Task goal. Please retype, unchanged, each line from the top of the material below through the line where "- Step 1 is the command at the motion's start" appears.

***** Provided material

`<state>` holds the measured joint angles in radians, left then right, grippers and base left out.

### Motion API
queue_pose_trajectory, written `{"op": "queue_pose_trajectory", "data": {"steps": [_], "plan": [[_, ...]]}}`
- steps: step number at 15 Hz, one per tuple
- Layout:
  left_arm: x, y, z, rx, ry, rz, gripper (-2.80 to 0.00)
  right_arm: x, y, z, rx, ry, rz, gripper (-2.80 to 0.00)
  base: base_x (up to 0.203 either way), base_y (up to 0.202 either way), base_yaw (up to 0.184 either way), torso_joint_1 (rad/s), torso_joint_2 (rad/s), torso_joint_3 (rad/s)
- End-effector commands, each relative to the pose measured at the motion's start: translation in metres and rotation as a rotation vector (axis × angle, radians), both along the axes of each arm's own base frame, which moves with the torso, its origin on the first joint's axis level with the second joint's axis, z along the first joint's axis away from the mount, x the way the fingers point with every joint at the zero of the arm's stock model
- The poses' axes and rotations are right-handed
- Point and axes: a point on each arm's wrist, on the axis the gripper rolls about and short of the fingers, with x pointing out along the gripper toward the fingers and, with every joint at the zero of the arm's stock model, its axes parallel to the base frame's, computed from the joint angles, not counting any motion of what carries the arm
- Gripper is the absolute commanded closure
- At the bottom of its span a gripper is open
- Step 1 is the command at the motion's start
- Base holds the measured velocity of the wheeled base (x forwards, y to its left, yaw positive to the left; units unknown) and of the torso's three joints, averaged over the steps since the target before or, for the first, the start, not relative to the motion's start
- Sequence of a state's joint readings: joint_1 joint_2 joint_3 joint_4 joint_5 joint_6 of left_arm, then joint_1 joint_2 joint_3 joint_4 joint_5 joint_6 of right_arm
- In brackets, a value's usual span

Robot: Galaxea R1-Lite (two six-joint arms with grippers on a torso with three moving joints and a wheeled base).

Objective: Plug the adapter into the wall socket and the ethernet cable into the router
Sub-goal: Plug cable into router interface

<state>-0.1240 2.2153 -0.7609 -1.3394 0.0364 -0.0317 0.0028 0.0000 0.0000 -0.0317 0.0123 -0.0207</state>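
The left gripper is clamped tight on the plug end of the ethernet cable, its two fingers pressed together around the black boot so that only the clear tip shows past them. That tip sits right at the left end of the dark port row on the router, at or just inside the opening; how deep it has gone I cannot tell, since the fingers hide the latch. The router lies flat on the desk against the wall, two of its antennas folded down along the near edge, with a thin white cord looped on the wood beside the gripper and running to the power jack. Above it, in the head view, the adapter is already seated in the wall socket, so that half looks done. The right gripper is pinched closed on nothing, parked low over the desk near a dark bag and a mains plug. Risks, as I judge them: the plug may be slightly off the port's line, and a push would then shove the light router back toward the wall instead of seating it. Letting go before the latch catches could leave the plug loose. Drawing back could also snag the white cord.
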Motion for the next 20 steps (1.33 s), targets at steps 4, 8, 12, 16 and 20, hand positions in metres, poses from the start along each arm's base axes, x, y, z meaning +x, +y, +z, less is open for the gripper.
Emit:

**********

Solution to this problem.
`<state>` holds the measured joint angles in radians, left then right, grippers and base left out.

### Motion API
queue_pose_trajectory, written `{"op": "queue_pose_trajectory", "data": {"steps": [_], "plan": [[_, ...]]}}`
- steps: step number at 15 Hz, one per tuple
- Layout:
  left_arm: x, y, z, rx, ry, rz, gripper (-2.80 to 0.00)
  right_arm: x, y, z, rx, ry, rz, gripper (-2.80 to 0.00)
  base: base_x (up to 0.203 either way), base_y (up to 0.202 either way), base_yaw (up to 0.184 either way), torso_joint_1 (rad/s), torso_joint_2 (rad/s), torso_joint_3 (rad/s)
- End-effector commands, each relative to the pose measured at the motion's start: translation in metres and rotation as a rotation vector (axis × angle, radians), both along the axes of each arm's own base frame, which moves with the torso, its origin on the first joint's axis level with the second joint's axis, z along the first joint's axis away from the mount, x the way the fingers point with every joint at the zero of the arm's stock model
- The poses' axes and rotations are right-handed
- Point and axes: a point on each arm's wrist, on the axis the gripper rolls about and short of the fingers, with x pointing out along the gripper toward the fingers and, with every joint at the zero of the arm's stock model, its axes parallel to the base frame's, computed from the joint angles, not counting any motion of what carries the arm
- Gripper is the absolute commanded closure
- At the bottom of its span a gripper is open
- Step 1 is the command at the motion's start

What precedes this is the full answer.